▶ **Task objective**
Please output the listing that follows exactly, but keep all images out.

─── Data segment ───

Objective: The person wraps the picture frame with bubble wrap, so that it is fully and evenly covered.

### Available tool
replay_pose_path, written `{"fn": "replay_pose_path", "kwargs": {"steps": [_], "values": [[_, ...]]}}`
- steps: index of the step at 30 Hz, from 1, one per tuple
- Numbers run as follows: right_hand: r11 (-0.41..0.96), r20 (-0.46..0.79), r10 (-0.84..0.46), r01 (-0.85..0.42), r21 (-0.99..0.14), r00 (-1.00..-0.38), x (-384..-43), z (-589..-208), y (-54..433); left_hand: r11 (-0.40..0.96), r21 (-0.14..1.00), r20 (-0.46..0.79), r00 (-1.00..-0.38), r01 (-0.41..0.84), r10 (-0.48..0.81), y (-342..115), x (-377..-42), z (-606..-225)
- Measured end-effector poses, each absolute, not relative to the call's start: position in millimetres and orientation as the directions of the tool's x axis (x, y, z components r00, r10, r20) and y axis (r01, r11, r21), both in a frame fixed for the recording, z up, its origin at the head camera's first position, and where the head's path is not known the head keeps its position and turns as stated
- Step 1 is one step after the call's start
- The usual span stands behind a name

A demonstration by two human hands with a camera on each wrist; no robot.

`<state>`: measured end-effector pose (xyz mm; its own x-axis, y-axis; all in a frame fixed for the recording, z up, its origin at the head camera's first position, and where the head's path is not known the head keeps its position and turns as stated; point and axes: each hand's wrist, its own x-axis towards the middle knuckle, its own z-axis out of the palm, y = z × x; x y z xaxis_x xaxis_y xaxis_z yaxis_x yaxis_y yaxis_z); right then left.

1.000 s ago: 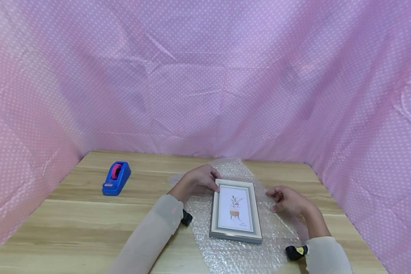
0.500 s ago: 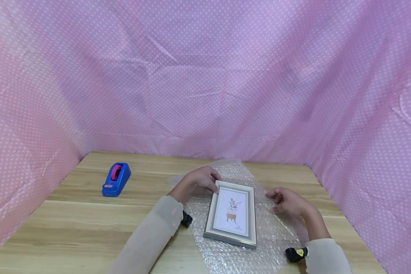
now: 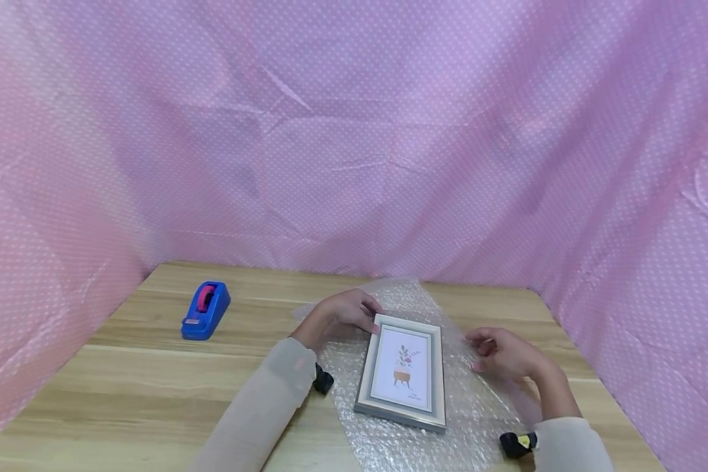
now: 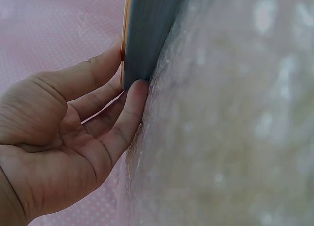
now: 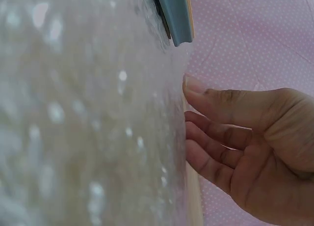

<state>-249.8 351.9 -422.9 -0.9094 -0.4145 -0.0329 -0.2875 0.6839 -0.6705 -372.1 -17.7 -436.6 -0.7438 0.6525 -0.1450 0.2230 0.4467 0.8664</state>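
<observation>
"What's furthest left?"
"A blue tape dispenser (image 3: 208,311), seen only from the head. Next, the left hand (image 3: 343,308) pinches the picture frame (image 3: 402,370) at its upper left; its wrist view shows fingers (image 4: 128,120) the head view hides."
"The frame's place?"
"On bubble wrap (image 3: 469,396)."
"Right hand (image 3: 510,355)?"
"Loosely bent, thumb apart, at the wrap's edge; whether touching, I can't quite tell."
</observation>
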Motion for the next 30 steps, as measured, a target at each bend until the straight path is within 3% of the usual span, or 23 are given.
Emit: {"fn": "replay_pose_path", "kwargs": {"steps": [11, 20, 27, 30], "values": [[0.766, -0.133, -0.376, -0.227, -0.602, -0.917, -234.3, -410.9, 368.4, 0.468, 0.857, -0.148, -0.768, 0.215, 0.623, -16.8, -369.7, -439.5], [0.587, -0.287, -0.476, -0.057, -0.808, -0.831, -238.4, -405.4, 376.4, 0.475, 0.848, -0.137, -0.768, 0.236, 0.625, -14.4, -370.1, -441.2], [0.497, -0.175, -0.529, -0.136, -0.857, -0.830, -241.5, -386.4, 381.5, 0.494, 0.842, -0.155, -0.779, 0.218, 0.608, -14.6, -369.6, -438.7], [0.376, -0.099, -0.617, -0.182, -0.908, -0.781, -245.0, -381.5, 380.8, 0.494, 0.843, -0.159, -0.780, 0.211, 0.605, -16.3, -369.6, -436.2]]}}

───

▶ **Written answer**
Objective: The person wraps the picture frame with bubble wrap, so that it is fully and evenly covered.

### Available tool
replay_pose_path, written `{"fn": "replay_pose_path", "kwargs": {"steps": [_], "values": [[_, ...]]}}`
- steps: index of the step at 30 Hz, from 1, one per tuple
- Numbers run as follows: right_hand: r11 (-0.41..0.96), r20 (-0.46..0.79), r10 (-0.84..0.46), r01 (-0.85..0.42), r21 (-0.99..0.14), r00 (-1.00..-0.38), x (-384..-43), z (-589..-208), y (-54..433); left_hand: r11 (-0.40..0.96), r21 (-0.14..1.00), r20 (-0.46..0.79), r00 (-1.00..-0.38), r01 (-0.41..0.84), r10 (-0.48..0.81), y (-342..115), x (-377..-42), z (-606..-225)
- Measured end-effector poses, each absolute, not relative to the call's start: position in millimetres and orientation as the directions of the tool's x axis (x, y, z components r00, r10, r20) and y axis (r01, r11, r21), both in a frame fixed for the recording, z up, its origin at the head camera's first position, and where the head's path is not known the head keeps its position and turns as stated
- Step 1 is one step after the call's start
- The usual span stands behind a name

A demonstration by two human hands with a camera on each wrist; no robot.

`<state>`: measured end-effector pose (xyz mm; its own x-axis, y-axis; all in a frame fixed for the recording, z up, its origin at the head camera's first position, and where the head's path is not known the head keeps its position and turns as stated; point and axes: each hand's wrist, its own x-axis towards the middle knuckle, its own z-axis out of the palm, y = z × x; x y z xaxis_x xaxis_y xaxis_z yaxis_x yaxis_y yaxis_z); right then left.

1.000 s ago: 
0.500 s ago: 
now: 
now: 
now: 

<state>-249.8 351.9 -422.9 -0.9094 -0.4145 -0.0329 -0.2875 0.6839 -0.6705 -372.1 -17.7 -436.6 -0.7438 0.6525 -0.1450 0.2230 0.4467 0.8664</state>
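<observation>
"What's furthest left?"
"A blue tape dispenser (image 3: 208,311), seen only from the head. Next, the left hand (image 3: 343,308) pinches the picture frame (image 3: 402,370) at its upper left; its wrist view shows fingers (image 4: 128,120) the head view hides."
"The frame's place?"
"On bubble wrap (image 3: 469,396)."
"Right hand (image 3: 510,355)?"
"Loosely bent, thumb apart, at the wrap's edge; whether touching, I can't quite tell."
</observation>
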Motion for the next 30 steps, as measured, a target at each bend until the straight path is within 3% of the usual span, or 23 are given.
Emit: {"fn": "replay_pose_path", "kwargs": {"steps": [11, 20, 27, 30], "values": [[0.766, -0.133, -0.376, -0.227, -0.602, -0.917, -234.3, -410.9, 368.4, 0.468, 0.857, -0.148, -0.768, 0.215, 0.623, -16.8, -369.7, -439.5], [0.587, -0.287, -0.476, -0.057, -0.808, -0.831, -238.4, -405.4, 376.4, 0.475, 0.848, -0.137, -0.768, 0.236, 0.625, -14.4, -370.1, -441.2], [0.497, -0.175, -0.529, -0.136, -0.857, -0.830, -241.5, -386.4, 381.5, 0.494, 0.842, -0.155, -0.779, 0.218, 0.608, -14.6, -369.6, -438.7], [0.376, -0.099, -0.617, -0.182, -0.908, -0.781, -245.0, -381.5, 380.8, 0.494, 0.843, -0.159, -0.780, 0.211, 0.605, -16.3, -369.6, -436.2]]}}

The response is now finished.